I will be as a stone. I will be as a block of wood.
$500? Really? But yes. According to Wells Fargo, our payment will go up by $30 a month if we pay it as a lump sum, or $74 a month if we use their 12-month plan working the shortage into the payments.
This is perplexing. Last year's escrow shortage was just over $250. I can't remember ever having a shortage of more than $350. What gives?
I can't imagine taxes went up by that much. So maybe it's the insurance. And what's insurance doing with increases by that much in such bad economic times?
I will be as a quiet pond. I will be as a granite statue.
Ahhh. I guess we'll just have to do some digging and find out.

Wednesday, May 26, 2010

What They Need's a Damn Good Whacking--Boycott BP



I've been keeping the TV on today, checking in every so often with CNN for news of the "top kill" plan to deal with the oil leak that got underway a couple of hours ago.
It's not often that I turn on TV during daytime, except possibly to check in on the markets. I think now I remember why.
As I waited for British Petroleum to get things going, I heard the following:
*Q and A with a financial guy on whether the USA could become the next Greece (not that likely), along with another story wondering if Italy will be the next Greece.
*A leaked BP memo that explained a cost analysis on worker housing to find the cheapest dwelling structures acceptable. The on-site trailers chosen allegedly put the workers at higher risk for injury if there was an explosion. Incredibly, that's not the worst part. The worst part is BP used the Three Little Pigs as a twisted analogy to decide "which type of houses should the piggy build?"
*The investigation into plant conditions that led to a recall of children's name-brand medicines widens.

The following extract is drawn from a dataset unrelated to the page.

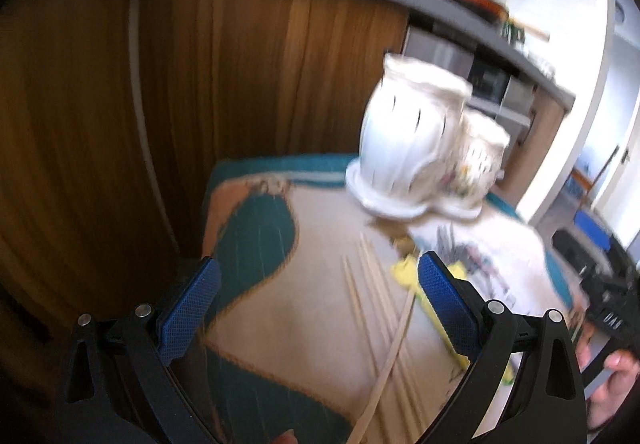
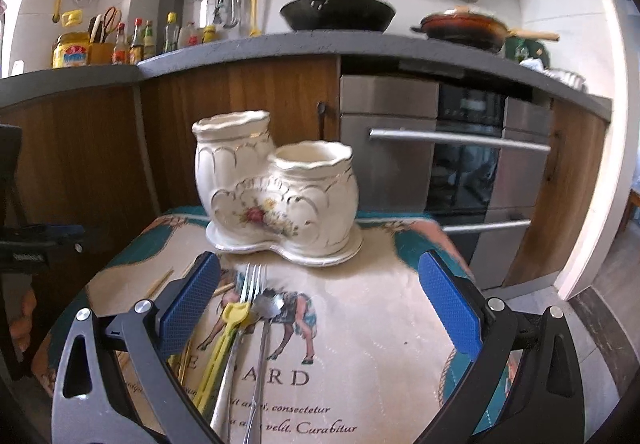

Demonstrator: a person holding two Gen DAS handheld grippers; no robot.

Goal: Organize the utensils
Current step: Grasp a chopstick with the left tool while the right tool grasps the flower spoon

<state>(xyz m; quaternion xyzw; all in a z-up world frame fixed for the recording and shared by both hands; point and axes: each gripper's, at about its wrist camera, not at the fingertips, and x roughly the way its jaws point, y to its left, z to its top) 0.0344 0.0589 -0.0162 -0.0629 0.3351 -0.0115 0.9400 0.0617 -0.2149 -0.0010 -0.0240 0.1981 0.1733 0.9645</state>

This one has been off my radar because we no longer use children's medicine at our house. But people have complained of becoming ill, smelling an odd odor in the medicine, small black flecks that are possibly metal, and an unnamed bacteria contamination.
*There's some kind of drug war starting in Jamaica now. The one in Mexico has border people so scared they've convinced President Obama we should put up a wall and have National Guard troops patrolling the border.

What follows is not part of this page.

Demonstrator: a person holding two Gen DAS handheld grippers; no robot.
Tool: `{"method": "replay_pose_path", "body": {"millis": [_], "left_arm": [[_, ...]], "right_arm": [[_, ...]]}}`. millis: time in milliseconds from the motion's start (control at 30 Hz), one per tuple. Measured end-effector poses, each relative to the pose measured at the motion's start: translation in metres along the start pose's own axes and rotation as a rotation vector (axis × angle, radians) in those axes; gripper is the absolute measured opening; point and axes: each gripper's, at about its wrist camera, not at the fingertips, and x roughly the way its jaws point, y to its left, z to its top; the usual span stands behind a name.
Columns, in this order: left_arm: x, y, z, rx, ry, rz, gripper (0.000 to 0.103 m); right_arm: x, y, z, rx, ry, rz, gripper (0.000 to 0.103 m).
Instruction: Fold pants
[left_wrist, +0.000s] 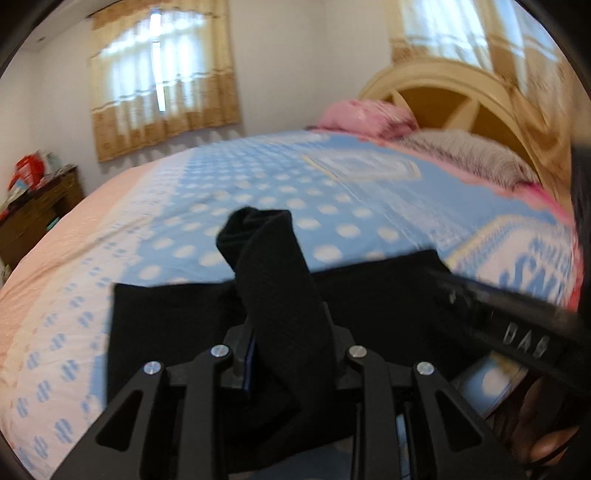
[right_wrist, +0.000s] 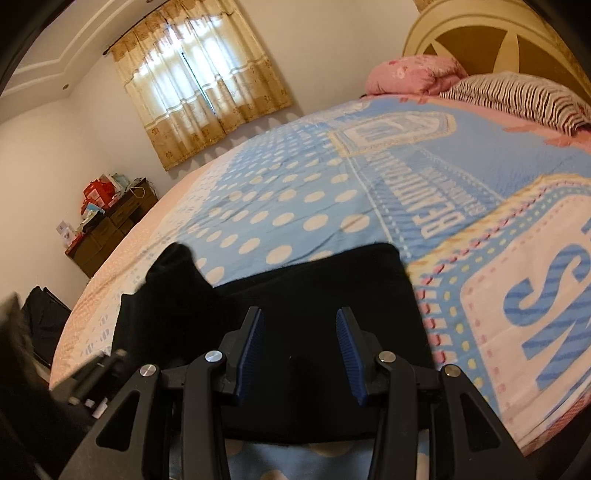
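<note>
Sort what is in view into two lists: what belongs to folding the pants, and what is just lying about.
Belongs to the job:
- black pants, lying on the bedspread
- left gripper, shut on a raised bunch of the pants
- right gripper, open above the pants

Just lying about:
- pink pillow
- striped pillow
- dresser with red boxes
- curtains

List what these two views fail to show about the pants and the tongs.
- Left view: the left tongs grip a bunch of the black pants; the pads are buried in cloth.
- Left view: the right tongs are smeared by blur and cut by the frame edge.
- Right view: the right tongs stand open above the pants; contact unclear.
- Both views: waistband and hems indistinguishable, black on black.
</note>
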Motion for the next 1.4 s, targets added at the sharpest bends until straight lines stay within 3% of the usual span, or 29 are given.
{"method": "replay_pose_path", "body": {"millis": [133, 200, 267, 367, 467, 667, 900, 1000, 1133, 1267, 1400], "left_arm": [[0.016, -0.001, -0.010, 0.042, 0.080, -0.018, 0.038], [0.010, 0.000, -0.011, 0.078, 0.075, -0.026, 0.049], [0.002, 0.005, -0.013, 0.095, 0.063, -0.031, 0.074], [-0.017, 0.030, -0.015, 0.047, 0.035, -0.053, 0.089], [-0.033, 0.064, -0.015, -0.051, 0.007, -0.051, 0.097], [-0.049, 0.115, -0.020, -0.171, -0.039, -0.031, 0.100], [-0.037, 0.100, -0.030, -0.206, 0.010, -0.170, 0.100], [-0.033, 0.076, -0.034, -0.157, 0.046, -0.257, 0.100], [-0.040, 0.055, -0.035, -0.020, 0.047, -0.307, 0.100], [-0.053, 0.058, -0.036, 0.095, 0.002, -0.201, 0.101], [-0.045, 0.097, -0.032, -0.040, 0.019, -0.092, 0.101]], "right_arm": [[0.000, 0.002, 0.000, 0.005, 0.006, 0.036, 0.044], [-0.001, 0.001, 0.003, 0.018, 0.003, 0.084, 0.044], [-0.004, -0.004, 0.008, 0.068, -0.006, 0.162, 0.044], [-0.004, -0.011, 0.012, 0.167, -0.009, 0.281, 0.057], [0.004, -0.015, 0.015, 0.264, 0.006, 0.361, 0.060], [0.017, -0.016, 0.008, 0.324, 0.069, 0.374, 0.060], [0.019, -0.019, 0.005, 0.344, 0.088, 0.392, 0.060], [0.019, -0.028, 0.001, 0.369, 0.097, 0.399, 0.060], [0.021, -0.026, -0.003, 0.351, 0.111, 0.391, 0.060], [0.037, 0.003, -0.017, 0.238, 0.183, 0.334, 0.060], [0.036, 0.041, -0.030, 0.011, 0.169, 0.239, 0.060]]}}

Every so often, someone writes a beard-scratcher asking why Americans are so fearful.
Well, ahem....
Maybe it's because we realize we're hooked into a type of capitalism so extreme that it is immoral. This type of capitalism doesn't care about your sick children or the ecosystem or whether the products are good for you. It doesn't care about the long term. It exists only to earn the maximum profit for business owners or stockholders. And it had a part in every one of these horrible things that have happened.
In this type of capitalism, government (in other words us, the people) has no will to regulate the financiers who brought down economies, or raise taxes to enforce drug laws or inspect medicine plants. Ideally--for the corporations--we'd have no control at all.
Proponents of this type of capitalism have been working a long time to get things to this point. Some of them will tell you that the free market will take care of itself. In this world of unicorns and waterfalls, business will not behave badly because they won't want to be shunned by customers later when they're found out. Right. Excuse me, hippies, while I go bake some hash brownies.

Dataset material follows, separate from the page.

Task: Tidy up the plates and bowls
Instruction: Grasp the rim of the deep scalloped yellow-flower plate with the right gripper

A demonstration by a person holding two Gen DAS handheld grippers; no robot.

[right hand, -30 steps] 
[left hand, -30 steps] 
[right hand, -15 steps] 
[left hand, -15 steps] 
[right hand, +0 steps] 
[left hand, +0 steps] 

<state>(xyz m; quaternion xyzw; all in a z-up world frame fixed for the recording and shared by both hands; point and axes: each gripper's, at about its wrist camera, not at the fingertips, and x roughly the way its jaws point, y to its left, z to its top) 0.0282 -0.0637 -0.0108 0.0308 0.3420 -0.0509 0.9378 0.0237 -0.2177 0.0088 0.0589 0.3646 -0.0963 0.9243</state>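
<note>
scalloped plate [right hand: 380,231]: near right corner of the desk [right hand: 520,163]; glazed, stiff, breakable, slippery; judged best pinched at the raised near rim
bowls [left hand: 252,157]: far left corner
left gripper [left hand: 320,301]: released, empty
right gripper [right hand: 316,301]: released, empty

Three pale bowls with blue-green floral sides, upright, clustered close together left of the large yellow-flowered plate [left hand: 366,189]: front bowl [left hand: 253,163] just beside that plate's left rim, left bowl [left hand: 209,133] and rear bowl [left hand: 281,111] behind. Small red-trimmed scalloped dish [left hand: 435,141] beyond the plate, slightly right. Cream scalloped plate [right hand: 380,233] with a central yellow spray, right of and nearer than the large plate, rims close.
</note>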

Now we see that those boys and girls in suits need some tough cops on the job just as much as anybody else. Trouble is, we aren't showing any signs of a backbone yet.
So how to be empowered, as an optimist?
Well, yesterday I signed the petition to boycott BP. I know, I know. It's largely symbolic. (In fact, CNN also ran a story today about the many invisible arms of BP and how we're powerless against them.)
But then, I am a consumer who knows how to hold a grudge. Remember Rely tampons? The ones that caused all the deaths from toxic shock syndrome in the early 1980s? I held a personal boycott against Procter and Gamble--widely mocked by my co-workers--for two or three years. I got a list of products. I bought only Lever Bros. soap. It wasn't all that undoable.
The Internet has made it much easier to get that same product information. Maybe my pocketbook voting won't do anything. But it will make me feel good.
Now, off to check on progress on the oil leak.